India is going to join the league of countries such as Japan, China, South Korea, and France when it gets it first ever bullet train in 2018. The first trip of this bullet train is going to be from Mumbai to Ahmedabad. Incidentally, the first ever railway line in India was also started at Mumbai and ended at Thane, Maharashtra. This happened on 16 April, 1853, during the British Era when this city was known as Bombay. It is expected that this trip would be completed in a matter of two hours. The new train is supposed to cover a maximum distance of 350 km in an hour. At present the two cities, on the western part of India, are connected by the Duronto Express and it takes around 7 hours to cover the distance. So one can easily understand how fast this train is going to be!
The distance between the capital of Maharashtra and the capital of Gujarat is 508 km and 21 km of this distance is supposed to be completed in an underwater tunnel, which will be built presumably in the Arabian Sea. So, that will be a novel experience for Indians who use it for the first time.
Funding from Japan
Japan, which is famous for its bullet trains, has agreed to provide 81% of the finances needed to carry out this project. It is expected that the loan agreement shall be finalized by the end of this year. Construction is expected to start from the end of 2017 in all probability.
Question of financial viability
The Indian Institute of Management Ahmedabad has said that in order to be financially feasible the new bullet train will need to complete around 100 trips each day. This can be interpreted straightaway as a major question on the financial viability of the new project. When we consider the fact that the bullet train will need around couple of hours for each trip, the most trips it can do in a day are 12, which is far off from the figure quoted by IIM Ahmedabad. Apart from that you need to consider other factors like wear and tear of the train, the tracks, and related infrastructure. Going by this theory then the bullet train would be a massive financial failure.
Now, this means that the Indian Government will have to think of some revenue model for these trains that could make them long-lasting prospects and not burdens on state exchequer. Then, there is also the question of paying back the loan to Japan. Considering the perilous state of taxation being imposed on common people one wonders what this additional expense will mean for the already-overburdened common Indian. May be, authorities need to look at Japan and understand how to make these trains work. After all, Japan has been doing it for ages now and has become something of a pioneer in this regard. So, it would make sense to watch and learn from them.
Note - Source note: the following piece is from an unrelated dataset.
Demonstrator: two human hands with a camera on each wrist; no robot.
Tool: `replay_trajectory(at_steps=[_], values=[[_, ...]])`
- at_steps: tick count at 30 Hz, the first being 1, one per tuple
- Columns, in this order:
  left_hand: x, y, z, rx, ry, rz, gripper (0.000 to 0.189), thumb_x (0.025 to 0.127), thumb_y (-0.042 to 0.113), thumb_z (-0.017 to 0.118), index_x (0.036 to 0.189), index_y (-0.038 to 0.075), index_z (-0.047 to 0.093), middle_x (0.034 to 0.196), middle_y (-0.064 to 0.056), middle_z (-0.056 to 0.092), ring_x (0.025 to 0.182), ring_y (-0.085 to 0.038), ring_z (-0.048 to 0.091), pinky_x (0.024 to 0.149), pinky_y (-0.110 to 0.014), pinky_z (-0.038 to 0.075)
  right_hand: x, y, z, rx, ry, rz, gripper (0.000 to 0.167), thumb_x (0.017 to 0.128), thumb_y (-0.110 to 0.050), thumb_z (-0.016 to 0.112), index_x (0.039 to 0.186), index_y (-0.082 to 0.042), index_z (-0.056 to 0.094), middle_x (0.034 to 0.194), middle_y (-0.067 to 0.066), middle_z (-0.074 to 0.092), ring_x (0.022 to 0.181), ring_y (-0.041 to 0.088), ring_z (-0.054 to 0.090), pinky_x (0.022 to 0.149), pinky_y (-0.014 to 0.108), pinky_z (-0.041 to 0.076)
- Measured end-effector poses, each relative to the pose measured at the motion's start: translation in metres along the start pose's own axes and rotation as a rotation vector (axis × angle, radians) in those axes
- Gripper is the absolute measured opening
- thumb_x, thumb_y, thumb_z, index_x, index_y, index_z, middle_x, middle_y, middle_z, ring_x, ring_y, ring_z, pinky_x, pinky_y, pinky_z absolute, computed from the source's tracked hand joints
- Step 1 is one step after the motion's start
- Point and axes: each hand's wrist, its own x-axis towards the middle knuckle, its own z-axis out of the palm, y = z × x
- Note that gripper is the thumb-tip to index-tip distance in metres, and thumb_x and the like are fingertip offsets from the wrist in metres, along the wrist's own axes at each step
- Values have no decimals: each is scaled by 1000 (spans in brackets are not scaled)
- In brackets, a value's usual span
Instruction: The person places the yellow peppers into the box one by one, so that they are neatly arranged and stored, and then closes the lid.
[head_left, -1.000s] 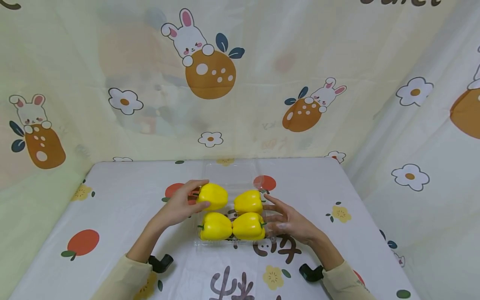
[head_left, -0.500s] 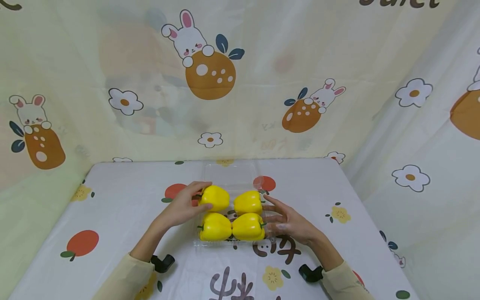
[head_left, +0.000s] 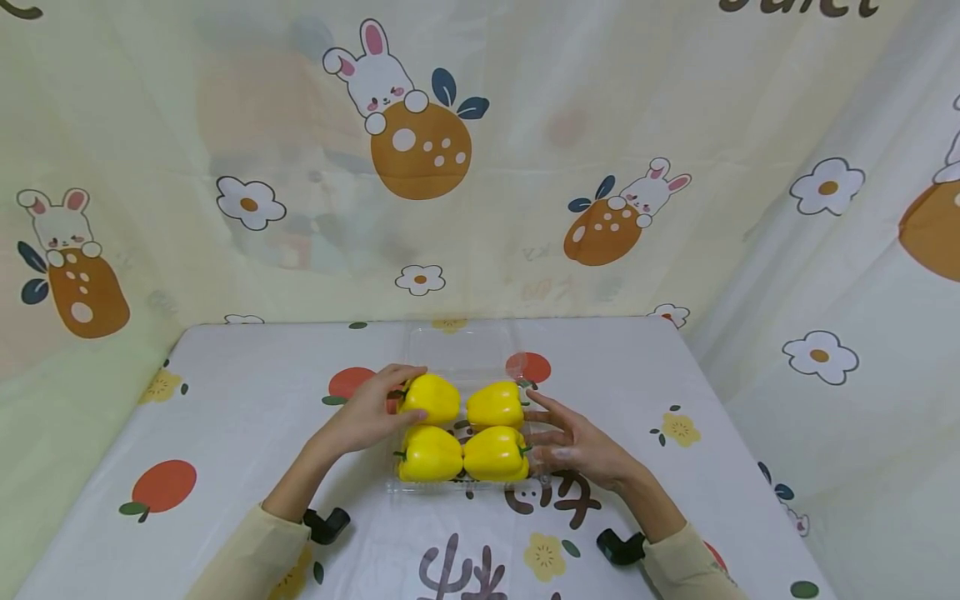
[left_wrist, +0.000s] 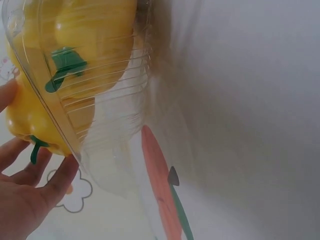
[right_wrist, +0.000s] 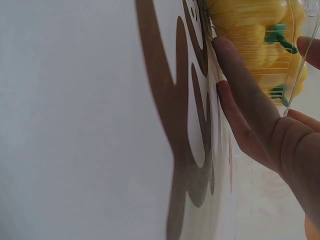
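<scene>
In the head view, a clear plastic clamshell box (head_left: 420, 487) lies on the table with its lid (head_left: 461, 346) folded back away from me. My left hand (head_left: 372, 410) holds the far left yellow bell pepper (head_left: 433, 398) by thumb and fingers. In the left wrist view, that pepper's green stem (left_wrist: 36, 149) points outward and part of the pepper shows above the rim. Inside lie three more peppers: far right (head_left: 495, 404), near left (head_left: 431, 454) and near right (head_left: 495, 454). Along the box's right wall, my right hand (head_left: 573, 442) rests with extended fingers.
A white cloth with fruit and flower prints covers the table (head_left: 247, 400). Behind and beside it hang rabbit-print curtains (head_left: 510, 225). Black wrist mounts show at the left (head_left: 326, 527) and right (head_left: 621, 547) wrists.
My left hand has moved the far left pepper slightly right and toward me, down into its corner of the box. The right hand and the other peppers have stayed in place.
</scene>
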Motion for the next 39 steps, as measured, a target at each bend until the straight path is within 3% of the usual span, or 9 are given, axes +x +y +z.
replay_trajectory(at_steps=[24,39], values=[[5,6,3,97,-35,-35,65,95,25,81,153,11,56,150,-13,59,132,-32,61,114,-55,53,1,3,-1,12,-14,-15,101,92,-10,70,172,-17,10,172,30,24,144,52,50,101,51,62],[7,8,5,85,-42,-76,65,94,25,81,153,12,57,151,-14,58,137,-36,55,117,-59,49,1,2,0,24,-25,-17,99,93,-13,69,172,-17,9,171,30,24,143,50,52,101,52,62]])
Some other things to consider
The central government also needs to consider a few other factors like first building the infrastructure needed to operate these trains without accidents. That needs to be done properly and for a change favouritism, profiteering, and nepotism need be kept aside for the greater good. These three factors have stopped India from becoming a great country – they should not be allowed to do so again, at least in this case. May be this is a rather simplistic and inconveniently-Socialist assumption but given a country where under-construction bridges break down with ridiculous regularity such questions may not be that out of place.